WHAT THE TASK ASKS
Keeping every word the same, return the listing from its first line until the line holding "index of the" has been returned as well.

INPUT FOR THIS TASK
▶

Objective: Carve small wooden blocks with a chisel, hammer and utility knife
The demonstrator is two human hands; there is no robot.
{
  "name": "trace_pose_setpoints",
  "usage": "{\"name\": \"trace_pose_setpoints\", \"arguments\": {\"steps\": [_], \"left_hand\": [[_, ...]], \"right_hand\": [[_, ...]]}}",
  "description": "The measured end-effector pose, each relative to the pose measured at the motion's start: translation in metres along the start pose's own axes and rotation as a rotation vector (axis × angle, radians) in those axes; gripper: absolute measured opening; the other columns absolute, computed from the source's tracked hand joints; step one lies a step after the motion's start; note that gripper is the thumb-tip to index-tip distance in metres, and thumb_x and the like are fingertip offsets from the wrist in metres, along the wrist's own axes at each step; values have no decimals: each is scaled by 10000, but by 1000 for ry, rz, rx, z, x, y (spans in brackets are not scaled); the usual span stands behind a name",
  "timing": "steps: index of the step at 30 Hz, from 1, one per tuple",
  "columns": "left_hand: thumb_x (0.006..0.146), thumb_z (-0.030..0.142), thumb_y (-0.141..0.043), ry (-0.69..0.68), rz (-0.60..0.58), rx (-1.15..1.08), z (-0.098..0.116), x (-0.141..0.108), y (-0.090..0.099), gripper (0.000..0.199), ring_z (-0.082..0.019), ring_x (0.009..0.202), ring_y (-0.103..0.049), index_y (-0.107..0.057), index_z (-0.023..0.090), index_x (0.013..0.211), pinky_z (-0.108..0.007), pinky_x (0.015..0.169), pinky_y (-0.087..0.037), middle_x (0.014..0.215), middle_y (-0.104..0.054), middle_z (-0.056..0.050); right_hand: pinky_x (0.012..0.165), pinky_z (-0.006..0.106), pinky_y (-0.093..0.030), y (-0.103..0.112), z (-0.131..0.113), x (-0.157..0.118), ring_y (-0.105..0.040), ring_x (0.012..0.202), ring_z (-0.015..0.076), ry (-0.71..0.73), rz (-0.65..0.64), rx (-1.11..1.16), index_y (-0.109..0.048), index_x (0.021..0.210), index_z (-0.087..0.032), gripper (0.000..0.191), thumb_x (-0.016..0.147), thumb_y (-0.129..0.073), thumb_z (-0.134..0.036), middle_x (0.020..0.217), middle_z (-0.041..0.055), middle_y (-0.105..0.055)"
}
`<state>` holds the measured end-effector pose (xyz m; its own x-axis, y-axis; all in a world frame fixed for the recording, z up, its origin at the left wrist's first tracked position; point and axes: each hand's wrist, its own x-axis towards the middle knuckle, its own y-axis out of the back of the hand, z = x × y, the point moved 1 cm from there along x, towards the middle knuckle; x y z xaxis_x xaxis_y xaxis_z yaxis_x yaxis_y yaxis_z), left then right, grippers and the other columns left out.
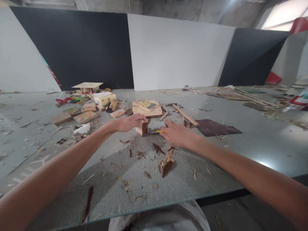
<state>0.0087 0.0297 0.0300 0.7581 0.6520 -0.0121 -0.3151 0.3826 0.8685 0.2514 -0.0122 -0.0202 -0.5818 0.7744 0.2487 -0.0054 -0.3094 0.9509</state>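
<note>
My left hand (128,123) is closed on a small wooden block (139,130), pale on one side with a dark brown face, and presses it to the table. My right hand (177,133) grips a yellow-handled knife (158,131). Its thin grey blade points left and reaches the lower part of the block's dark face; whether it touches is hard to tell. Close in front of both hands lie dark and pale wood shavings (167,163) in a small heap, with more scattered around.
Behind the hands lies a flat wooden board (148,110) with a printed piece on it. A wood strip (185,115) and a dark brown sheet (218,127) are to the right. Wood pieces (86,116) and crumpled white paper (83,128) lie left. The glass-topped table (113,199) ends near me.
</note>
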Motion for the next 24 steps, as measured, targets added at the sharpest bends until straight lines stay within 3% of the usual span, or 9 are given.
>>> {"name": "trace_pose_setpoints", "arguments": {"steps": [7,12,18,24], "left_hand": [[947,429,-282,36,12,-11,-4,2,-2,386,-227,1085,-469,-514,203,1157,-301,887,-360,1236,-495,-98],[932,436,-330,-13,26,-27,-14,2,-2,394,-243,1115,-471,-533,207,1180,-333,930,-361,1269,-493,-100],[944,446,-315,-5,5,-30,-12,1,-2,404,-232,1114,-475,-537,210,1185,-304,911,-365,1259,-529,-84],[948,452,-297,43,-17,-41,1,-4,-2,408,-233,1093,-482,-506,185,1175,-306,891,-362,1249,-519,-105]], "right_hand": [[658,382,-459,7,12,0,-602,901,289,61,-190,208,-641,1107,-215,405,943,-343,-436,1066,146,-611],[776,387,-454,13,16,-10,-602,938,259,101,-76,343,-654,1121,-215,380,923,-421,-441,1089,119,-653],[787,366,-445,11,26,-7,-598,993,248,36,140,321,-601,1171,-200,363,949,-396,-400,1143,93,-657],[602,327,-380,6,13,-9,-610,786,255,-50,25,136,-570,1062,-176,303,973,-332,-340,859,119,-665]]}}
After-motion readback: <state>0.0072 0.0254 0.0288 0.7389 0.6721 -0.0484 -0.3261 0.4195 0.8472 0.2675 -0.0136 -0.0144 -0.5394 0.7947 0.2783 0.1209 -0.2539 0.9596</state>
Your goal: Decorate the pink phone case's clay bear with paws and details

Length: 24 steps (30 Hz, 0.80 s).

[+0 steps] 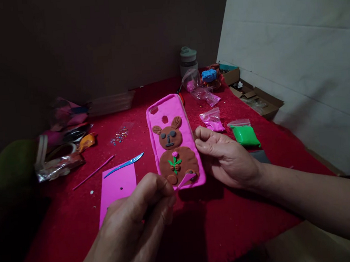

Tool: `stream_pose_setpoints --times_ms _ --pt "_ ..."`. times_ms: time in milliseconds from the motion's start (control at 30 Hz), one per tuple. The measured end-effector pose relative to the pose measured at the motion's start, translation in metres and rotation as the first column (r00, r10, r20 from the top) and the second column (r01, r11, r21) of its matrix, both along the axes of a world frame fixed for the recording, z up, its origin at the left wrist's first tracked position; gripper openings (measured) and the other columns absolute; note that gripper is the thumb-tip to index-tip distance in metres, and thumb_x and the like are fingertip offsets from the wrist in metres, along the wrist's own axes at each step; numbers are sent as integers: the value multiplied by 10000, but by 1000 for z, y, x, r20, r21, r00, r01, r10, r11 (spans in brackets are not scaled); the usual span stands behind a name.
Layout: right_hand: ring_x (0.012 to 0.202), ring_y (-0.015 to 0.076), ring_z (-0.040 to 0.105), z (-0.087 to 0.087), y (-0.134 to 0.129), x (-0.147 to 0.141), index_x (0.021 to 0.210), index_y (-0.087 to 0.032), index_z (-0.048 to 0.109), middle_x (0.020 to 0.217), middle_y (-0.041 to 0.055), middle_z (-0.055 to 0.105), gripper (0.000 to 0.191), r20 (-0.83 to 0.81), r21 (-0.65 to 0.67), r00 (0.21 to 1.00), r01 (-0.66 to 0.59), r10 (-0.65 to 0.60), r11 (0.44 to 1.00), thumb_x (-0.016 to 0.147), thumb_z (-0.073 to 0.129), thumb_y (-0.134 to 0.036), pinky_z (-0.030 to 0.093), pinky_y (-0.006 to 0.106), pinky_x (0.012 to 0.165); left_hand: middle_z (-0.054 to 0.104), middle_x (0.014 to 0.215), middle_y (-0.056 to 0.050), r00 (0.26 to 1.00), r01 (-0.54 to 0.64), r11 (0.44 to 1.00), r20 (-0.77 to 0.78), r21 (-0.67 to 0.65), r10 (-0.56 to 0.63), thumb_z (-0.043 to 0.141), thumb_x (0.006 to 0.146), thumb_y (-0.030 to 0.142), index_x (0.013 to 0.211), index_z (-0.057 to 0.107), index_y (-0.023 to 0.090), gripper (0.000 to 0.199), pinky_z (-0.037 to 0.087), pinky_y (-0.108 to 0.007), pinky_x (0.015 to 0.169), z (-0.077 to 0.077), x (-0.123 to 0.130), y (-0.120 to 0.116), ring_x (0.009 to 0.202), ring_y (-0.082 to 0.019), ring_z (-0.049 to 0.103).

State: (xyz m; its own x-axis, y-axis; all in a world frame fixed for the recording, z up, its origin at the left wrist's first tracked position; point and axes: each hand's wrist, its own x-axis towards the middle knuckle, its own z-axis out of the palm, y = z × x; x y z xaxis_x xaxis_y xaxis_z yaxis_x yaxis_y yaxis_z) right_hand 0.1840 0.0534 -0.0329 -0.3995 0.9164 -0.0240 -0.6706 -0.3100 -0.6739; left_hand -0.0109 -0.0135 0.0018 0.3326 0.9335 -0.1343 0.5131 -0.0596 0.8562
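In my right hand [227, 153] is a pink clay-covered phone case [185, 134], gripped by its right edge and tilted up off the table. On its face is a brown clay bear [181, 156] with grey eyes, nose and mouth, and a pink flower with green leaves on its belly. My left hand [145, 217] is closed on a pink modelling tool [187, 179]. Its flat tip lies over the bear's lower right foot, where a small dark piece shows. Whether the tip presses on the clay I cannot tell.
Left of the case, a blue plastic knife [125, 165] rests across a pink sheet [113, 193], near a thin pink stick [94, 172] and gems [119, 135]. Bags of green clay [245, 136] and pink clay [212, 120] lie right. A bottle [188, 60] and cardboard box [261, 99] stand behind.
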Motion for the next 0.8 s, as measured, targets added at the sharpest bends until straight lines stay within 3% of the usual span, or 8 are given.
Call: stream_pose_setpoints --times_ms 200,367,633,800 --pt "658 82 593 1 0 0 782 -164 569 728 -19 623 130 -18 -4 1000 -10 10 1000 759 696 -148 501 191 678 553 613 27 996 -39 999 75 24 37 568 888 303 819 576 227 103 414 -151 459 4 2 2 490 -86 479" --pt "671 80 597 1 1 -1 785 -165 578 743 -19 634 123 -28 1 1000 -8 8 1000 762 698 -148 498 186 681 528 547 32 968 -181 983 169 -35 184 665 815 325 778 640 215 119 353 -139 383 8 4 -1 439 -74 429" --pt "668 94 593 -1 1 0 779 -174 565 730 -21 615 140 2 -9 1000 17 -17 1000 748 700 -153 511 214 697 561 580 11 981 -126 992 144 -22 128 634 833 331 771 643 211 135 425 -166 466 4 2 -2 492 -97 473" --pt "663 85 595 -1 1 0 775 -175 571 720 -24 619 120 -22 -2 999 27 -27 1000 762 678 -123 511 197 684 554 557 18 957 -223 974 185 -37 226 656 800 336 762 651 214 127 400 -167 443 2 5 -5 481 -96 466"
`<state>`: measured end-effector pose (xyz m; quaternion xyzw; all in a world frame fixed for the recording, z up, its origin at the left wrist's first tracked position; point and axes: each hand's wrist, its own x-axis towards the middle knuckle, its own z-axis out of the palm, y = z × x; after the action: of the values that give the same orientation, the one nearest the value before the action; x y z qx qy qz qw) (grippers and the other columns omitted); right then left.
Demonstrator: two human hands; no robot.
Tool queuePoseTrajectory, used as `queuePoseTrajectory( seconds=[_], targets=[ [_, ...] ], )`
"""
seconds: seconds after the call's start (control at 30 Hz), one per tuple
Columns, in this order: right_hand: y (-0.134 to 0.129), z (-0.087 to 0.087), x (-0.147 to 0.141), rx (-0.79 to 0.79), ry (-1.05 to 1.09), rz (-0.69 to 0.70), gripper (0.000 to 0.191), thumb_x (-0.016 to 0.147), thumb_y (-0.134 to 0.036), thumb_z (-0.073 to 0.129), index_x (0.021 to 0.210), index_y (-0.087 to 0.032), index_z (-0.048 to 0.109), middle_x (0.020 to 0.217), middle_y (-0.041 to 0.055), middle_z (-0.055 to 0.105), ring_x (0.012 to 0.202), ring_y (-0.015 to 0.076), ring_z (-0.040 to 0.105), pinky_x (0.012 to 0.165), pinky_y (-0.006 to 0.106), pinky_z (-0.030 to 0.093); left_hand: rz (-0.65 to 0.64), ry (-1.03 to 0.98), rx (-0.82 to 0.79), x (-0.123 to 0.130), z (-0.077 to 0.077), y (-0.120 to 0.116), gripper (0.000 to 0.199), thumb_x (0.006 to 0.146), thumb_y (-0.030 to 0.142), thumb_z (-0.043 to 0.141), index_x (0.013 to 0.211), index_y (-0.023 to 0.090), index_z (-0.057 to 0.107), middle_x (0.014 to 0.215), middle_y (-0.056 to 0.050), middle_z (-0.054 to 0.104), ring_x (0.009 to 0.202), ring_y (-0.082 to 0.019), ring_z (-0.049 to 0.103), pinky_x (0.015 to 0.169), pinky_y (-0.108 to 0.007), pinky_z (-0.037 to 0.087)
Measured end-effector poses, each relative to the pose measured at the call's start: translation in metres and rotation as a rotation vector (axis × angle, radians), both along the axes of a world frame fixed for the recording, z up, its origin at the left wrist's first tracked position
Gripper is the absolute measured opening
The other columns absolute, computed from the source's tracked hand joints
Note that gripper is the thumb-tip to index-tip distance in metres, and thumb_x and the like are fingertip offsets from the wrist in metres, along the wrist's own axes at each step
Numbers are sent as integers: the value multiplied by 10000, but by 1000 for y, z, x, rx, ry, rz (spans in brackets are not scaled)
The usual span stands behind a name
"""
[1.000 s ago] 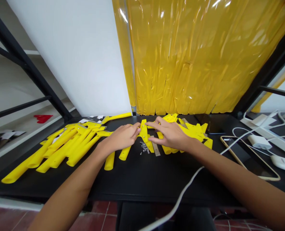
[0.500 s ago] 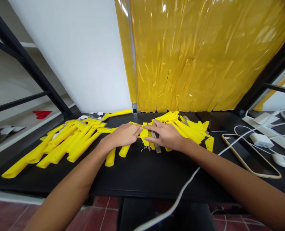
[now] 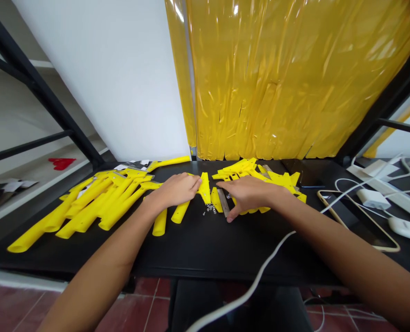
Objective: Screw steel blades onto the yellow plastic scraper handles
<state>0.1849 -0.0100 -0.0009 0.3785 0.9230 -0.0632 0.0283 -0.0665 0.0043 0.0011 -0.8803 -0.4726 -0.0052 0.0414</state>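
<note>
My left hand (image 3: 180,189) is closed at the centre of the black table, its fingertips gripping the edge of a flat yellow piece (image 3: 205,187). My right hand (image 3: 243,193) is spread, thumb and index finger apart, around a thin metal blade (image 3: 223,202); its thumb is at the blade's lower end, and whether it grips the blade is unclear. Between the hands lies another small yellow piece (image 3: 216,199). Several tiny metal nuts or screws (image 3: 210,208) lie just below the held piece. Yellow tubular handles (image 3: 159,223) lie beneath and beside my left wrist.
Many yellow scraper-like handles (image 3: 97,198) are piled on the left. More yellow parts (image 3: 239,168) lie behind my right hand. At the right are a phone (image 3: 360,223), a white charger (image 3: 374,200) and a white cable (image 3: 260,282) that passes over my right forearm.
My right hand has moved away from the held yellow piece, right and slightly down, to the metal blade. My left hand has shifted slightly left, keeping the piece.
</note>
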Motion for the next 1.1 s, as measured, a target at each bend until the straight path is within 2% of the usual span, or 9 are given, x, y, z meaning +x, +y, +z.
queuePoseTrajectory(
  seconds=[0.1, 0.23, 0.4, 0.53, 0.63, 0.73, 0.8, 0.9, 1.1],
  targets=[
    [6, 5, -9, -34, -6, 9, 1065, 601, -704, 753, 1483, -189, 453, 1357, 146, 633, 1171, 391, 620, 903, 443, 485, 3, -15, -16, 0, 1, -1, 539, 1017, 438, 183, 922, 199, 657, 796, -105, 676, 760, -253, 620, 686, -373, 388],
    [11, 7, -15, -43, 16, 22, 1088, 602, -667, 770, 1503, -164, 426, 1452, 162, 546, 1247, 402, 563, 984, 450, 451, 26, -54, -49, 1, 4, -3, 549, 1002, 502, 195, 958, 212, 659, 878, -101, 695, 821, -259, 638, 706, -363, 406],
    [9, 6, -13, -69, 82, -1, 1074, 614, -601, 800, 1513, -171, 399, 1459, 195, 505, 1235, 411, 552, 980, 464, 451, 35, -10, -110, 0, 8, -6, 456, 934, 522, 348, 900, 196, 664, 808, -95, 679, 716, -242, 620, 637, -352, 391],
    [10, 3, -8, -133, 256, 27, 695, 799, -469, 708, 1412, -203, 517, 1400, 147, 560, 1225, 332, 557, 984, 417, 439, 38, -3, -117, 0, 8, -7, 410, 900, 511, 391, 885, 196, 653, 785, -92, 671, 678, -234, 604, 589, -346, 370],
    [11, 7, -1, -286, 410, 86, 385, 894, -385, 619, 1239, -214, 643, 1199, 84, 684, 1049, 250, 627, 887, 364, 467, 46, -7, -110, 0, 8, -7, 426, 896, 529, 378, 838, 199, 640, 756, -89, 655, 650, -228, 586, 570, -343, 357],
    [9, 19, 14, -431, 544, 73, 291, 907, -398, 603, 1103, -205, 698, 1061, 52, 717, 946, 210, 640, 824, 330, 466, 54, -3, -105, 1, 9, -7, 439, 893, 538, 369, 813, 202, 640, 731, -84, 643, 625, -222, 572, 562, -340, 345],
    [7, 30, 34, -418, 646, -14, 312, 882, -460, 629, 1040, -201, 704, 1022, 49, 713, 934, 204, 628, 813, 324, 454, 68, 2, -105, 1, 10, -8, 452, 891, 551, 365, 805, 205, 642, 725, -83, 641, 624, -224, 573, 559, -340, 341],
    [11, 38, 75, -254, 751, -294, 384, 855, -571, 619, 975, -212, 689, 854, 25, 661, 742, 159, 564, 682, 296, 413, 75, 4, -102, 2, 10, -10, 445, 875, 572, 391, 835, 209, 645, 745, -82, 650, 640, -233, 587, 562, -338, 351],
    [41, 16, 162, 8, 686, -619, 485, 906, -628, 487, 736, -184, 581, 649, 26, 557, 549, 109, 446, 530, 273, 360, 91, 18, -115, 1, 8, -8, 445, 869, 578, 409, 927, 223, 670, 785, -94, 674, 692, -263, 620, 603, -356, 399]
  ],
)
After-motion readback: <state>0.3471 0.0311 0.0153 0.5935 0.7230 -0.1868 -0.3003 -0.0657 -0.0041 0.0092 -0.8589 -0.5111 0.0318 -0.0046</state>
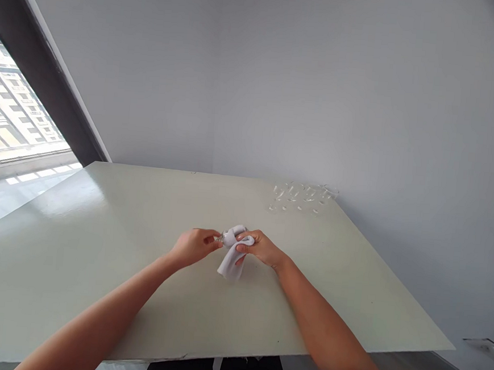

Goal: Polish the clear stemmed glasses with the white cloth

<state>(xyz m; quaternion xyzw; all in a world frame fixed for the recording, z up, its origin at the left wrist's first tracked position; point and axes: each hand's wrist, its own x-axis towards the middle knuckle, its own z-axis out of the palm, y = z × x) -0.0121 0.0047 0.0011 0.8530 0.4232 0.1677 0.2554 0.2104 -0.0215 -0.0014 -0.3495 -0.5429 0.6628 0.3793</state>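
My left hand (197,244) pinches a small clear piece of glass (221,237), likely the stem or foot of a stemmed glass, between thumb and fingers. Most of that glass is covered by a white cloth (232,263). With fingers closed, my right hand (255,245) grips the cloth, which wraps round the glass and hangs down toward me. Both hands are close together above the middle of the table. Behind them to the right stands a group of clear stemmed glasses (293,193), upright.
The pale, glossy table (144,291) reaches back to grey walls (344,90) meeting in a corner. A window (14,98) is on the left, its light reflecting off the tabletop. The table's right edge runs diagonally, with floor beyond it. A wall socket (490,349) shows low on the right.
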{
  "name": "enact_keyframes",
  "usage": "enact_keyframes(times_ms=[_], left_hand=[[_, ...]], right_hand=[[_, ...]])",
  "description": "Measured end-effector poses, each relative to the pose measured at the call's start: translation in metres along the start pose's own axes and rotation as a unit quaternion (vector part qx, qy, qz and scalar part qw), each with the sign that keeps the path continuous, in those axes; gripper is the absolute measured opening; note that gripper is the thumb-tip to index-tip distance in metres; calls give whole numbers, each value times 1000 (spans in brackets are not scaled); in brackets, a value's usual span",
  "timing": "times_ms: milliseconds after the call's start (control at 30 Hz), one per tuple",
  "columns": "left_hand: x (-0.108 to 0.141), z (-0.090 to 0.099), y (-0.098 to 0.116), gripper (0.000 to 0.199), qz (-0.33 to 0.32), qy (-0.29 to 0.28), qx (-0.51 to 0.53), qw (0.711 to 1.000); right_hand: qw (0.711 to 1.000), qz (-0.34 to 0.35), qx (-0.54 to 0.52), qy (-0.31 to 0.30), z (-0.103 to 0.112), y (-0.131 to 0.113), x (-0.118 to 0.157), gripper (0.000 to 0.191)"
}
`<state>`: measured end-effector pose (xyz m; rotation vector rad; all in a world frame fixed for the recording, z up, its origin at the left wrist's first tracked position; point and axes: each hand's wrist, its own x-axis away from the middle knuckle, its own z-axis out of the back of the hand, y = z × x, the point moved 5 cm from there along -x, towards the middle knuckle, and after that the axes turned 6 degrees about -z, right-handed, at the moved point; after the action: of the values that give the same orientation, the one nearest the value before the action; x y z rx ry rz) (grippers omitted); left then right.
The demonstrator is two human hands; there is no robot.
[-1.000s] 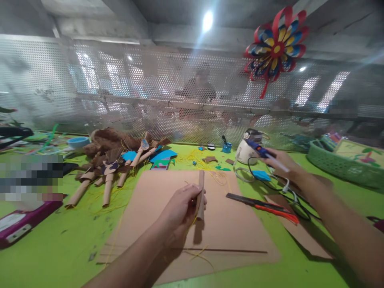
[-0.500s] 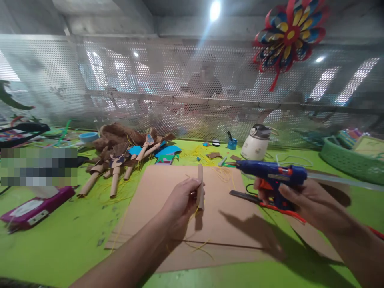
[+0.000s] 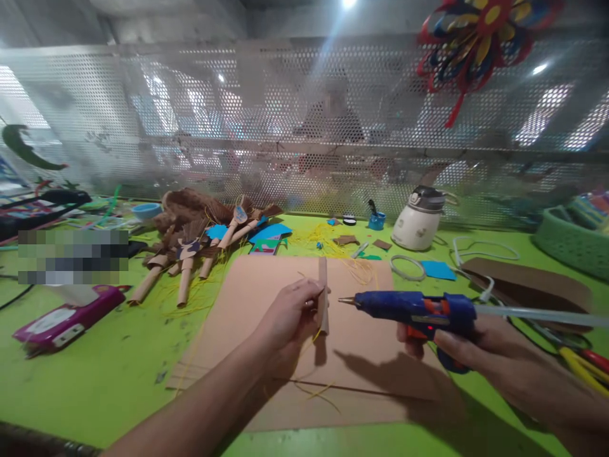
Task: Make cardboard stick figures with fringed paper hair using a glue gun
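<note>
The left hand [image 3: 290, 317], curled closed around a slender brown paper tube [image 3: 324, 304], holds it over brown card [image 3: 238, 304]; the right hand [image 3: 490, 349] is wrapped about the grip of a blue glue gun [image 3: 404, 306], whose nozzle [image 3: 348, 300] points at the tube from just beside it, apparently without contact, though depth is hard to judge from where I stand. Rolled-paper figures [image 3: 184, 285] lie farther left on the green table [image 3: 95, 387], and a white jug [image 3: 415, 225] stands beyond the gun
</note>
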<state>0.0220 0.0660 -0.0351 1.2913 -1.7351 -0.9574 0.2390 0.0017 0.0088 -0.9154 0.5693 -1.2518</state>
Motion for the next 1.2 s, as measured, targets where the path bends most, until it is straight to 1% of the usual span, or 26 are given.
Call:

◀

EXERCISE SOLUTION
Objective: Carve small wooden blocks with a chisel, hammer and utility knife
The demonstrator is two human hands; there is no robot.
{
  "name": "trace_pose_setpoints",
  "usage": "{\"name\": \"trace_pose_setpoints\", \"arguments\": {\"steps\": [_], \"left_hand\": [[_, ...]], \"right_hand\": [[_, ...]]}}",
  "description": "The measured end-effector pose, each relative to the pose measured at the motion's start: translation in metres along the start pose's own axes and rotation as a rotation vector (axis × angle, radians) in those axes; gripper: absolute measured opening; the other columns absolute, computed from the source's tracked hand joints; step one lies a step after the motion's start; note that gripper is the thumb-tip to index-tip distance in metres, and thumb_x and the like are fingertip offsets from the wrist in metres, along the wrist's own axes at each step; values have no decimals: each is scaled by 10000, but by 1000 for ry, rz, rx, z, x, y (spans in brackets are not scaled); the usual span stands behind a name",
  "timing": "steps: index of the step at 30 Hz, from 1, one per tuple",

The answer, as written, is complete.